WHAT THE TASK REQUIRES:
Could you set down exactly the lines of the data below, starting at the one that holds "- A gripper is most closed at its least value" and ending at the one that holds "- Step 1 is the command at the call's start", both included, and only those?
[[ DATA FOR ANALYSIS, beginning ]]
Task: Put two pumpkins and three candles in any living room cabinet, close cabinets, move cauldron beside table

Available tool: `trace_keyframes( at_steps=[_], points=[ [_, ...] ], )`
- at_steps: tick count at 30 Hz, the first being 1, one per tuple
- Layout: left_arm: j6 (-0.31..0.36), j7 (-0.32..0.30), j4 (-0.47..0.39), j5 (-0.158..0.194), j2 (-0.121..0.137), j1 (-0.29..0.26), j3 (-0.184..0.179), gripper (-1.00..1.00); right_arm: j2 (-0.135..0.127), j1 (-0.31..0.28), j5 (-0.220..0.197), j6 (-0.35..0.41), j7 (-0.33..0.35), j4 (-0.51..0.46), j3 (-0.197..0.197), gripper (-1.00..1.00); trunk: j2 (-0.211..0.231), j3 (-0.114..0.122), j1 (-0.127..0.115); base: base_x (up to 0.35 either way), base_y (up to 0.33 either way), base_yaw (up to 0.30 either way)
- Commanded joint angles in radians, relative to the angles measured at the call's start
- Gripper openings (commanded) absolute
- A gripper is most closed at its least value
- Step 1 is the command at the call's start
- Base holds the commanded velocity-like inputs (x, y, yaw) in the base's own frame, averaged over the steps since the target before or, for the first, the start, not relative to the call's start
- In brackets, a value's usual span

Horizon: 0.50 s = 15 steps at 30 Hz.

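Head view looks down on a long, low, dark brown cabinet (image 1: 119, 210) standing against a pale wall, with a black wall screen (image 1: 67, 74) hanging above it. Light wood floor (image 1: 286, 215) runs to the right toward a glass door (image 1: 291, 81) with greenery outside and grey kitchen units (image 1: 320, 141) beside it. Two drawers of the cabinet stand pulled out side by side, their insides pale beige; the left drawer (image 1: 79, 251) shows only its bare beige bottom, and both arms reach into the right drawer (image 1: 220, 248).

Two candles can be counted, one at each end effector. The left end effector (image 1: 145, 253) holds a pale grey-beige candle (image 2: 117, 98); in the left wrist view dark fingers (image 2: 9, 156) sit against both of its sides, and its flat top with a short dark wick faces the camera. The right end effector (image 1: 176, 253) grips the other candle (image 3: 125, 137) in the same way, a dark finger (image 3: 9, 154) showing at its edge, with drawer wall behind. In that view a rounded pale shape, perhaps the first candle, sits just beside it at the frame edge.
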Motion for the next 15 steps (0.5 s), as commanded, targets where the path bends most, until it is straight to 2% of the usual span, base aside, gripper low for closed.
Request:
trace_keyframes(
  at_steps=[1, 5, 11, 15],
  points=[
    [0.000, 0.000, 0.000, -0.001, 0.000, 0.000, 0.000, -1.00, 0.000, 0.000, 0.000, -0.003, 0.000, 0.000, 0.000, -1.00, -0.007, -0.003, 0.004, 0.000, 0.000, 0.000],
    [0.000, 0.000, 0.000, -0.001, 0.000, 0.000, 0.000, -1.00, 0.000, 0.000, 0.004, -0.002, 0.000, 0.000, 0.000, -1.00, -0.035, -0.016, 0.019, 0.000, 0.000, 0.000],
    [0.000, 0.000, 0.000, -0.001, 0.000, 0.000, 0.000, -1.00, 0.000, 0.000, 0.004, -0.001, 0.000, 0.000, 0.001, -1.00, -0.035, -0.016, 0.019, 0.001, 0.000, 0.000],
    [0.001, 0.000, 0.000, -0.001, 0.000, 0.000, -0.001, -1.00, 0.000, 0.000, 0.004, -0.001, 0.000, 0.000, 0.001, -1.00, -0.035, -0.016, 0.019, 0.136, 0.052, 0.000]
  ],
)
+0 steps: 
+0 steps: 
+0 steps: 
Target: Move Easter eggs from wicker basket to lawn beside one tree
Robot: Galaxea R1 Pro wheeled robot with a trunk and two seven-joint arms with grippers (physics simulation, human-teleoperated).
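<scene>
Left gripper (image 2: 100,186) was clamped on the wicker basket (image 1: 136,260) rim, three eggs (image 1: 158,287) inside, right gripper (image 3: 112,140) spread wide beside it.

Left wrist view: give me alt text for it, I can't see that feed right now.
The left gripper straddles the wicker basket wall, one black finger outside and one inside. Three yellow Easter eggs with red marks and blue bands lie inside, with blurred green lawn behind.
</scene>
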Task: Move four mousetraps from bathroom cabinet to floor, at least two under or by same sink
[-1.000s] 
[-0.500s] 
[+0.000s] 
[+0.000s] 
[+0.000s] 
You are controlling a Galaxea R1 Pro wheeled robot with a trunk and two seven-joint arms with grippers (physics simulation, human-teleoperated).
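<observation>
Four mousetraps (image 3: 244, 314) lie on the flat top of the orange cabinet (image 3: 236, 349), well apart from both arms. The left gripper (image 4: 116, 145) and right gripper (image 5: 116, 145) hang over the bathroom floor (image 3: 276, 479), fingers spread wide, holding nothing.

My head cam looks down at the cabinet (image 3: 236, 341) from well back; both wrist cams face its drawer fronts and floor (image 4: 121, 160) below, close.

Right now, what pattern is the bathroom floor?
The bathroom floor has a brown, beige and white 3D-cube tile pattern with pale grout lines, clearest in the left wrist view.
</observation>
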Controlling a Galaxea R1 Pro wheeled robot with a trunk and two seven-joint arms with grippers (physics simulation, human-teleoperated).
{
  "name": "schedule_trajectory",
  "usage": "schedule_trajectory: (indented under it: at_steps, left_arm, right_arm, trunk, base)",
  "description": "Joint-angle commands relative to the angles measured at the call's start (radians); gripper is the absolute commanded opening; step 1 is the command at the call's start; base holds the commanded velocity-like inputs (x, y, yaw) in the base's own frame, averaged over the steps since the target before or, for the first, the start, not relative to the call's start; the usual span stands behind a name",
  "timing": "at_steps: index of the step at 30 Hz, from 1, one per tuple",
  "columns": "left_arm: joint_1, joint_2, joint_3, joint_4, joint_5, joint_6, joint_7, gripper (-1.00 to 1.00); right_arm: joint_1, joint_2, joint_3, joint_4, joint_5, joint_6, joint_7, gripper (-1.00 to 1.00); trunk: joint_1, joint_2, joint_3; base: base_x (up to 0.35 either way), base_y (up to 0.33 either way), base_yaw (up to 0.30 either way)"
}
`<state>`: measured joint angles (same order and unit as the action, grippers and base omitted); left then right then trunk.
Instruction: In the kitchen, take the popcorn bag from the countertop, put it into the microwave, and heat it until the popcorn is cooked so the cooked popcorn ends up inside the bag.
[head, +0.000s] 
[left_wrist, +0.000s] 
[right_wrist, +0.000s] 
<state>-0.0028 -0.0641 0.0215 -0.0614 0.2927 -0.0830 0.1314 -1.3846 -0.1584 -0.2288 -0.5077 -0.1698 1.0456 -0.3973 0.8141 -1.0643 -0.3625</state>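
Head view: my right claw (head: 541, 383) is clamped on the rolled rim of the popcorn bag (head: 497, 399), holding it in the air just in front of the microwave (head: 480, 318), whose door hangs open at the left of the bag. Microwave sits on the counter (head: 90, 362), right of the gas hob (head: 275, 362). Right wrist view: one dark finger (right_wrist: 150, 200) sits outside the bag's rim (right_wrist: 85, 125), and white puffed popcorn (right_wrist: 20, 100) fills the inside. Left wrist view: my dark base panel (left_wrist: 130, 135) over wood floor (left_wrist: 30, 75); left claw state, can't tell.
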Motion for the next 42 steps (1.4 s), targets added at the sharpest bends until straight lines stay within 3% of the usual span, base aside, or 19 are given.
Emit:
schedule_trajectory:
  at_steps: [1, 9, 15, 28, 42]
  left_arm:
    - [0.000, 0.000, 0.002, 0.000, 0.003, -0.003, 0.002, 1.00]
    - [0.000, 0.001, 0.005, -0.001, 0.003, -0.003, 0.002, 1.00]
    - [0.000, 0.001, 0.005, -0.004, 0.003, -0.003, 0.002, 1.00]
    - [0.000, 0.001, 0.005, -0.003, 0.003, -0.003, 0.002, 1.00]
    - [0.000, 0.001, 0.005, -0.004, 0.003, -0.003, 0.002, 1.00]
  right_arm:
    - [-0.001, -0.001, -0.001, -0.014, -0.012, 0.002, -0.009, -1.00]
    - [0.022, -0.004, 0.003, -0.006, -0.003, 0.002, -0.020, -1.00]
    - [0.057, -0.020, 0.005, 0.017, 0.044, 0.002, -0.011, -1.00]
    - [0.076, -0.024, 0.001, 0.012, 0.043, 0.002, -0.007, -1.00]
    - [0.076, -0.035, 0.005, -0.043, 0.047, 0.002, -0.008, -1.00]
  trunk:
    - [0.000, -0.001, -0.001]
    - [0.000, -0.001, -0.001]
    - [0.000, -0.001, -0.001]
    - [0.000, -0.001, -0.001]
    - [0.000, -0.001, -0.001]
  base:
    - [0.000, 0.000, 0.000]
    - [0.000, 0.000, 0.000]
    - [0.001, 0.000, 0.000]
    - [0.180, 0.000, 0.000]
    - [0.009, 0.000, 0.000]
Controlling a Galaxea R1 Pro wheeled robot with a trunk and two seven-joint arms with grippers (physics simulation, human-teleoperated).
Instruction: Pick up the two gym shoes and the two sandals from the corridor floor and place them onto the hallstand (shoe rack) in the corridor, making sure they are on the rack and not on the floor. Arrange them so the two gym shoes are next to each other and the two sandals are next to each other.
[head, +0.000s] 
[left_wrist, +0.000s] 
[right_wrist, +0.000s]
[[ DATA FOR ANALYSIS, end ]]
RESPONSE TO THIS TASK:
- A gripper is most closed at its least value
- Step 1 is the command at the call's start

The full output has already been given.